*COLLECTED MATERIAL*

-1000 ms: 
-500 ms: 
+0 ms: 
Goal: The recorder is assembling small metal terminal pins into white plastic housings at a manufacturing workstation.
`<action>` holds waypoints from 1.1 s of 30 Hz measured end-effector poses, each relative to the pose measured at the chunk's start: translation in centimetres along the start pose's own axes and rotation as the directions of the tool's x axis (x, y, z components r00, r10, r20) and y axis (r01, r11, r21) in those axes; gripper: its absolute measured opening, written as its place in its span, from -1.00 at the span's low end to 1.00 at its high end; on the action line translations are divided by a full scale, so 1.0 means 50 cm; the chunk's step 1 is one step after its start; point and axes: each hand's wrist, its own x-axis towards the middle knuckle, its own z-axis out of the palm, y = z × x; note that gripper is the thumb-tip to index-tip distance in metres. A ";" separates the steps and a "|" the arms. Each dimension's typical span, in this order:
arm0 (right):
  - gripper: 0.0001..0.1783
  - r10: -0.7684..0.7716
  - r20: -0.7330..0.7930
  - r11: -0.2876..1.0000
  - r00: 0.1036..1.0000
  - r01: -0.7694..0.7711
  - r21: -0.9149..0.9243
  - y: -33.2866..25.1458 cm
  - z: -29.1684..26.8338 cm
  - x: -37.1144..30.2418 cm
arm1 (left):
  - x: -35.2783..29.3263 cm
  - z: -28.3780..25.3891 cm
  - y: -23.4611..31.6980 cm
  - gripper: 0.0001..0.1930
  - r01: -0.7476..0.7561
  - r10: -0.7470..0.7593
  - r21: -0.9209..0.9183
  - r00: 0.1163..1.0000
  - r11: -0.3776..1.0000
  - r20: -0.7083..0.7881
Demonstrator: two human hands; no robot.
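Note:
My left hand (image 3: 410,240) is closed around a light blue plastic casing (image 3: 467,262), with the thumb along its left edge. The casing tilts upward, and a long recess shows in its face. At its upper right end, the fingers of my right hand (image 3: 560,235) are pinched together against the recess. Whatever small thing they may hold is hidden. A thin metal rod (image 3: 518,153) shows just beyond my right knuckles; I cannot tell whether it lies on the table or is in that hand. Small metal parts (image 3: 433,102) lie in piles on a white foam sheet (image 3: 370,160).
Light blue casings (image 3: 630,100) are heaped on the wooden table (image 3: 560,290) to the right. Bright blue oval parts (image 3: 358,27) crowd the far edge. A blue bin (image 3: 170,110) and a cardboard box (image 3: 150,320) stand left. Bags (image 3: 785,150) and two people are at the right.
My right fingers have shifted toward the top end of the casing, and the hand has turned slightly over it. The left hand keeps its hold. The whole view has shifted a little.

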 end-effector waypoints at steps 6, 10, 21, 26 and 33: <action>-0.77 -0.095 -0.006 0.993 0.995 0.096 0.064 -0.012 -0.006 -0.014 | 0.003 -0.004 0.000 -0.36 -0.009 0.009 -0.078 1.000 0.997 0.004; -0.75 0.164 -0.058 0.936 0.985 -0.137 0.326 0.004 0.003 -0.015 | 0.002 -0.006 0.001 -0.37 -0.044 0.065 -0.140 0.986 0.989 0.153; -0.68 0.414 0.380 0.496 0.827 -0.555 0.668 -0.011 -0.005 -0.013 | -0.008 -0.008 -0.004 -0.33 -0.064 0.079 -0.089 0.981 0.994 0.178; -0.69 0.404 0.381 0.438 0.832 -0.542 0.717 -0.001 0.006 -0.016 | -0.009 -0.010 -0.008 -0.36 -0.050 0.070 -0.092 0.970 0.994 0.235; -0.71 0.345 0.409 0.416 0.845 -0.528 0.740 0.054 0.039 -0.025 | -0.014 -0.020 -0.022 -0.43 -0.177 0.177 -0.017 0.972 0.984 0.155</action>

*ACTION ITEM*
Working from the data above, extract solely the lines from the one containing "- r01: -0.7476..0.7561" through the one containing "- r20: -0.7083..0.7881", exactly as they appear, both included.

*RESULT*
  - r01: -0.7476..0.7561
  - r10: -0.7470..0.7593
  - r21: -0.9209..0.9183
  - r00: 0.1163..1.0000
  - r11: -0.3776..1.0000
  - r20: -0.7083..0.7881

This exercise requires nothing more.